Esattamente cinquant’anni fa ci fu un incontro straordinario tra rock e cinema; tra un’icona del western, il regista Sam Peckinpah, e il menestrello folk, il poeta Bob Dylan. Questa infatti è la storia del film “Pat Garrett and Billy the Kid”, portato al cinema nel 1973 con una colonna sonora country-folk di Bob Dylan pubblicata il 13 luglio del 1973.

Tutto, di questa collaborazione, è iconico. Pensate ai personaggi Pat Garrett e Billy the Kid: lo sceriffo e il bandito, l’archetipo di ogni storia western con James Coburn nel ruolo di Garrett e Kris Kristofferson in quello di Billy, bandito oltre che amico di Pat.

È una storia vera quella tra Pat e Billy, avvenuta nel 1881; una narrazione che ha ispirato racconti, storie, canzoni rock, ballad folk e country. E poi c’è Bob Dylan che non ha mai scritto per un film ma che è attratto dalla storia, dal tema e dal contrasto tra legge e fuorilegge, tra il bene e il male, l’amicizia e la giustizia che mette due uomini l’uno contro l’altro.

In nome di cosa, poi?

Secondo la leggenda, Sam Peckinpah non conosce Bob Dylan, vuole però una colonna sonora contemporanea e Kris Kristofferson, che invece lo conosce bene, suggerisce, appunto, Dylan.

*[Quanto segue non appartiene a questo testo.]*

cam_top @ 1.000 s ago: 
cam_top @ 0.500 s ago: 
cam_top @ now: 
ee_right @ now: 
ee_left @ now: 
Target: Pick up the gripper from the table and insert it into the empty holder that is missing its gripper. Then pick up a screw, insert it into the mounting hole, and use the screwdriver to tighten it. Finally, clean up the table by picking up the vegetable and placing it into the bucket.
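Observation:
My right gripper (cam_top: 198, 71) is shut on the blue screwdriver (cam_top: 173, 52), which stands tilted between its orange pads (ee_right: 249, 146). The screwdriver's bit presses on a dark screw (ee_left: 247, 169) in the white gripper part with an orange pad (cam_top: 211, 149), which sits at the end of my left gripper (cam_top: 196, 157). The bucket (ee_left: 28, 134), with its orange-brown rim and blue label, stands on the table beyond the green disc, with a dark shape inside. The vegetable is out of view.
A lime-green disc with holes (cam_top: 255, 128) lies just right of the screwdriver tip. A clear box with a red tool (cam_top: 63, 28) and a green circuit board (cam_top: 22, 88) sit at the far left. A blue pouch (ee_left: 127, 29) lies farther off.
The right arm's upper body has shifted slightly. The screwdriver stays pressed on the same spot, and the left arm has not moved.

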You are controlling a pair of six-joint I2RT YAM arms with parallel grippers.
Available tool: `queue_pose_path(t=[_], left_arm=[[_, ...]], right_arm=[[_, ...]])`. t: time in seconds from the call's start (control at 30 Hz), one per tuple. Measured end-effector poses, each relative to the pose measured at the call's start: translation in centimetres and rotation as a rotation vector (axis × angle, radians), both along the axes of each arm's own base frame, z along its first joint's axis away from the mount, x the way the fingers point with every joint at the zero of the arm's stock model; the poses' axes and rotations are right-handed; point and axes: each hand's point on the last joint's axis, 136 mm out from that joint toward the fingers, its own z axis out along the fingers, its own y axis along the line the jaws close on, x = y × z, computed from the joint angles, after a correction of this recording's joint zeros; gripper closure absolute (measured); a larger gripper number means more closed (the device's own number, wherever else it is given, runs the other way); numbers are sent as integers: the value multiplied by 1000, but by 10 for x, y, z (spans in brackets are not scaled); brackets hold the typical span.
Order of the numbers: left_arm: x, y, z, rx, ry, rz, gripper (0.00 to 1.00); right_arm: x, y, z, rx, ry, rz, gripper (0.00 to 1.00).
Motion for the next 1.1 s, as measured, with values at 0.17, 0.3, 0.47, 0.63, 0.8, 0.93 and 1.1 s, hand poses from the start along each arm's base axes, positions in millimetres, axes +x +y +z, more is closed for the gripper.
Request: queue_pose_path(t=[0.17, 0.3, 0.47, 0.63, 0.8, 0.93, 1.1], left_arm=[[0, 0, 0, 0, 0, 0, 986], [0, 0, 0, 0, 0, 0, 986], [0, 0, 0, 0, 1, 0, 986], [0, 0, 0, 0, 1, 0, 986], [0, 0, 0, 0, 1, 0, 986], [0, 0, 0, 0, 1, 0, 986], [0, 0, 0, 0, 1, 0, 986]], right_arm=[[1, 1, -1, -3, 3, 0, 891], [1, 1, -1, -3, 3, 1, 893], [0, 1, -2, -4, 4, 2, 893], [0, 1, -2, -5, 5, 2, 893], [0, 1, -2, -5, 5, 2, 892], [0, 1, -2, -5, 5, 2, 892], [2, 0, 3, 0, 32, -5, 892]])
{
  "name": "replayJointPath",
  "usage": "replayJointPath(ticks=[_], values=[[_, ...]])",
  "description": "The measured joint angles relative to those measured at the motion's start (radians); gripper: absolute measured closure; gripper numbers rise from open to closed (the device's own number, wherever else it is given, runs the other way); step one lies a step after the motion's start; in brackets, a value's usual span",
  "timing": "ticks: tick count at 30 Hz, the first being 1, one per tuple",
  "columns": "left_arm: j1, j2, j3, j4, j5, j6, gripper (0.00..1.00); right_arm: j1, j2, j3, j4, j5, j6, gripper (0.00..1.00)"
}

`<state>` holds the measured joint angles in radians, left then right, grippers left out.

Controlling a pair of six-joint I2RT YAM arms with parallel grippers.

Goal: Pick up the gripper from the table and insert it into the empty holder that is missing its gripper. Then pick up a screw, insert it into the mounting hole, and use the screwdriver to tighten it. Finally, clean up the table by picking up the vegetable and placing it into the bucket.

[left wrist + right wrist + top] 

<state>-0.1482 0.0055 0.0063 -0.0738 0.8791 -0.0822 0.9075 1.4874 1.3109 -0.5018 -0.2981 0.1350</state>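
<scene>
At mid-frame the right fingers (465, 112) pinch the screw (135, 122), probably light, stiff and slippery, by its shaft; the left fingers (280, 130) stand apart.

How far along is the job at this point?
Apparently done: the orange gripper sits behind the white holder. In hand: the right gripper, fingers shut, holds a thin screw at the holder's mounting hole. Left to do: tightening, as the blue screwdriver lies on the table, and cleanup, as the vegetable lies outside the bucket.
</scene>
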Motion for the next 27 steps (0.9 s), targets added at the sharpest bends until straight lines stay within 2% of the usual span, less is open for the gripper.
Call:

Si incontrano a Durango, in Messico, sul set del film tra saloon e case di legno ricostruite. Dylan suona una ballad e Peckinpah rimane così colpito da affidargli non solo la colonna sonora ma anche un ruolo nel film, quello del cowboy Atlas. Un ruolo sostanzialmente perfetto per Dylan: vestito di nero, enigmatico, sornione e ovviamente dalla parte dei banditi. Non dice una parola, ma è presente in tutte le scene chiave del film.

C’è una scena, nel film, che colpisce Bob Dylan per il suo struggente romanticismo che lo ispira a scrivere uno dei brani più importanti della storia della musica: lo sceriffo anziano, colpito allo stomaco, muore assistito dalla moglie, una donna grande e rude che mostra il suo dolore solo con le lacrime che le rigano il volto. Una scena di una bellezza struggente acuita dallo sfondo da un rosso tramonto. L’uomo di legge, colpito a morte, butta via il distintivo e, chiamando la moglie, le dice: “Mama, sto bussando alle porte del paradiso”.

Dylan registra a Città del Messico e a Burbank, in California, e proprio per questa scena scrive un capolavoro con un arpeggio di chitarra ipnotico e malinconico che sembra durare all’infinito, che diventa un classico della musica americana e viene definito dai critici “un esercizio di splendida semplicità”.